*TO DO:*
Exclude the pictures, then repeat the remaining data exactly.

*EXERCISE INPUT:*
'''

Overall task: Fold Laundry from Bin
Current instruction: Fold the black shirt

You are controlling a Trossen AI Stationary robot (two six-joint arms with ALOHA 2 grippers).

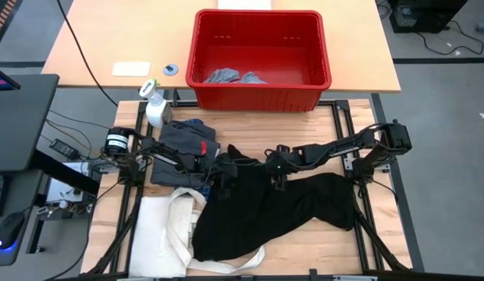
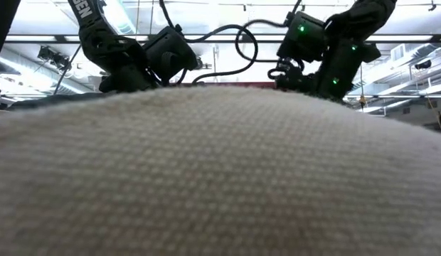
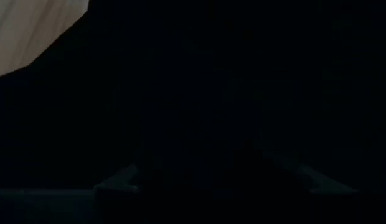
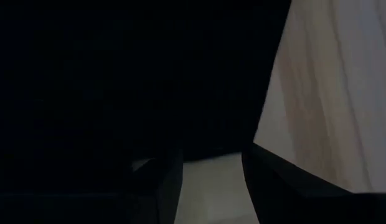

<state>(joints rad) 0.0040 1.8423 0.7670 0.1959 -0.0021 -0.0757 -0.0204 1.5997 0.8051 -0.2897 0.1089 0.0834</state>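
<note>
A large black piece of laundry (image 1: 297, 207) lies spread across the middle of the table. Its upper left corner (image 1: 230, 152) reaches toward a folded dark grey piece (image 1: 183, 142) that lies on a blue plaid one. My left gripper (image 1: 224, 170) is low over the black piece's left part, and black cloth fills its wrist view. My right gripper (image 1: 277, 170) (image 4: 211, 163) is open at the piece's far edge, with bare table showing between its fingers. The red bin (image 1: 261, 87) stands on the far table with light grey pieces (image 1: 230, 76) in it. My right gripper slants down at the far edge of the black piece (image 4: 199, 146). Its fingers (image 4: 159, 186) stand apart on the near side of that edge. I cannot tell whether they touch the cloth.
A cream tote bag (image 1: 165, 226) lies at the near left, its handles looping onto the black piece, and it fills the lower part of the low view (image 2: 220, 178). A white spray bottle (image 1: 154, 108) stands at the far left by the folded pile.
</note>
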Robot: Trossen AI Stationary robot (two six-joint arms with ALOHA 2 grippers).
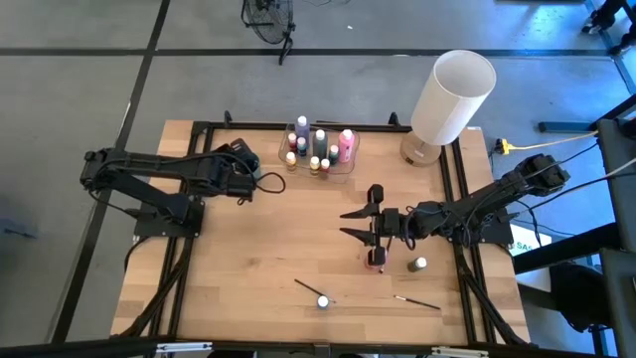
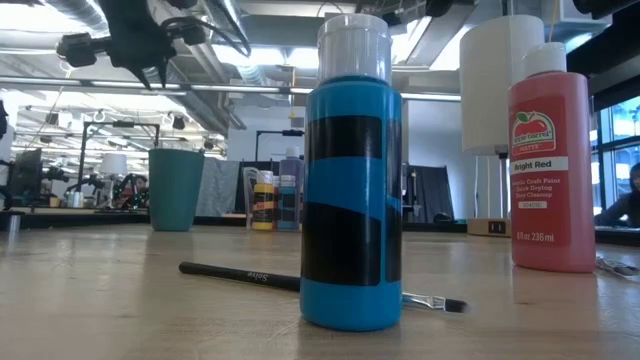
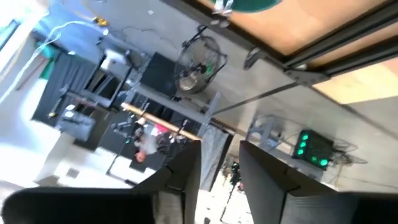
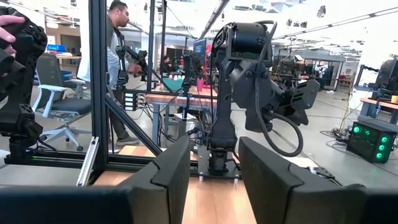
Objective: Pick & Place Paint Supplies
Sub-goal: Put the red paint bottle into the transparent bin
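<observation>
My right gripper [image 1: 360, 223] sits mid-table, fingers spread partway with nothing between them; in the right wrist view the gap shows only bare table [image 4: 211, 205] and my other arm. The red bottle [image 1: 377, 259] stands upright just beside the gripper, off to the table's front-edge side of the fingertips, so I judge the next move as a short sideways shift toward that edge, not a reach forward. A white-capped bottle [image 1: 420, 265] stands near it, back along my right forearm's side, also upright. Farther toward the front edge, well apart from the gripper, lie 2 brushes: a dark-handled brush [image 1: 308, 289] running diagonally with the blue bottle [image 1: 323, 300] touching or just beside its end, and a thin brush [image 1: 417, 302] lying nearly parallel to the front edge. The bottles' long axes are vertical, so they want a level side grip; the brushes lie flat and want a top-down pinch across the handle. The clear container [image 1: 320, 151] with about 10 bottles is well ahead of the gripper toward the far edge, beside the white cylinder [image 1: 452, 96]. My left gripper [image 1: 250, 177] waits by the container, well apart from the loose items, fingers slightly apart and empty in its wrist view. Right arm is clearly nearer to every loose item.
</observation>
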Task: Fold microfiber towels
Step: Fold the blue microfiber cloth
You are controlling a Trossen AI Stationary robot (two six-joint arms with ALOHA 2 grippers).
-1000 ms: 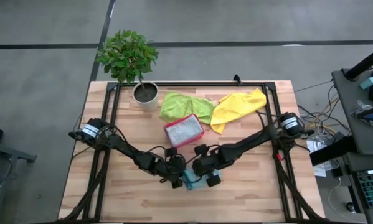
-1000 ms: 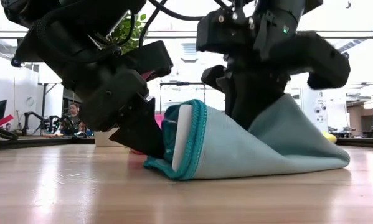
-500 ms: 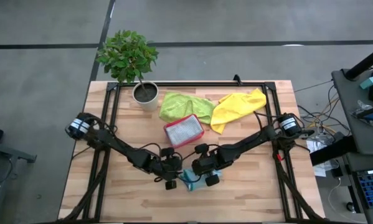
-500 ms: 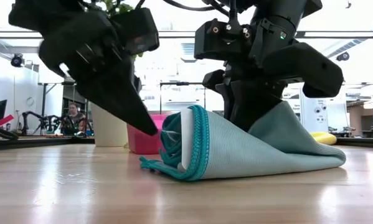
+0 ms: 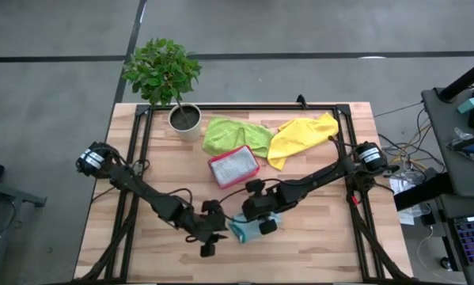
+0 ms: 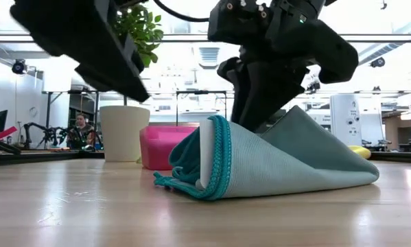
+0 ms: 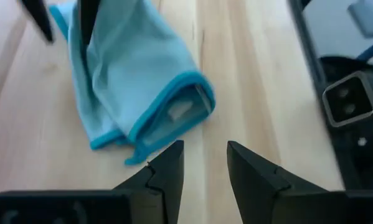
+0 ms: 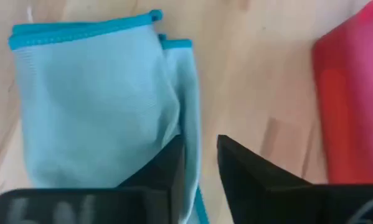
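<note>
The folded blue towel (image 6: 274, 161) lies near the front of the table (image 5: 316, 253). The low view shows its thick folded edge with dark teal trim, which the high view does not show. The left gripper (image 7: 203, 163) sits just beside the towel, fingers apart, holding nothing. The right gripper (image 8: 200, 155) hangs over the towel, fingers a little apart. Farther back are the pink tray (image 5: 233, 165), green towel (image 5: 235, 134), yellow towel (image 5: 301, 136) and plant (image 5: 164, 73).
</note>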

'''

*EXERCISE OUTPUT:*
Overall task: Fold Laundry from Bin
Current instruction: Fold the black shirt

You are controlling a Trossen AI Stationary robot (two six-joint arms with ALOHA 2 grippers).


<state>(joints rad) 0.0040 1.8423 0.7670 0.1959 -0.0021 -0.0757 -0.0204 1.5997 0.8051 -0.2897 0.1089 0.0834</state>
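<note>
A large black piece of laundry (image 1: 297, 207) lies spread across the middle of the table. Its upper left corner (image 1: 230, 152) reaches toward a folded dark grey piece (image 1: 183, 142) that lies on a blue plaid one. My left gripper (image 1: 224, 170) is low over the black piece's left part, and black cloth fills its wrist view. My right gripper (image 1: 277, 170) (image 4: 211, 163) is open at the piece's far edge, with bare table showing between its fingers. The red bin (image 1: 261, 87) stands on the far table with light grey pieces (image 1: 230, 76) in it. My right gripper slants down at the far edge of the black piece (image 4: 199, 146). Its fingers (image 4: 159, 186) stand apart on the near side of that edge. I cannot tell whether they touch the cloth.
A cream tote bag (image 1: 165, 226) lies at the near left, its handles looping onto the black piece, and it fills the lower part of the low view (image 2: 220, 178). A white spray bottle (image 1: 154, 108) stands at the far left by the folded pile.
</note>
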Robot: Trossen AI Stationary robot (two six-joint arms with ALOHA 2 grippers).
Objective: Pick & Place Paint Supplies
Sub-goal: Put the red paint bottle into the transparent bin
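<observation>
My right gripper [image 1: 360, 223] sits mid-table, fingers spread partway with nothing between them; in the right wrist view the gap shows only bare table [image 4: 211, 205] and my other arm. The red bottle [image 1: 377, 259] stands upright just beside the gripper, off to the table's front-edge side of the fingertips, so I judge the next move as a short sideways shift toward that edge, not a reach forward. A white-capped bottle [image 1: 420, 265] stands near it, back along my right forearm's side, also upright. Farther toward the front edge, well apart from the gripper, lie 2 brushes: a dark-handled brush [image 1: 308, 289] running diagonally with the blue bottle [image 1: 323, 300] touching or just beside its end, and a thin brush [image 1: 417, 302] lying nearly parallel to the front edge. The bottles' long axes are vertical, so they want a level side grip; the brushes lie flat and want a top-down pinch across the handle. The clear container [image 1: 320, 151] with about 10 bottles is well ahead of the gripper toward the far edge, beside the white cylinder [image 1: 452, 96]. My left gripper [image 1: 250, 177] waits by the container, well apart from the loose items, fingers slightly apart and empty in its wrist view. Right arm is clearly nearer to every loose item.
</observation>
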Task: Fold microfiber towels
Step: Fold the blue microfiber cloth
You are controlling a Trossen AI Stationary robot (two six-joint arms with ALOHA 2 grippers).
-1000 ms: 
-1000 ms: 
-500 ms: 
-500 ms: 
+0 ms: 
+0 ms: 
+0 ms: 
+0 ms: 
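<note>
The folded blue towel (image 6: 274, 161) lies near the front of the table (image 5: 316, 253). The low view shows its thick folded edge with dark teal trim, which the high view does not show. The left gripper (image 7: 203, 163) sits just beside the towel, fingers apart, holding nothing. The right gripper (image 8: 200, 155) hangs over the towel, fingers a little apart. Farther back are the pink tray (image 5: 233, 165), green towel (image 5: 235, 134), yellow towel (image 5: 301, 136) and plant (image 5: 164, 73).
</note>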

That is the complete answer.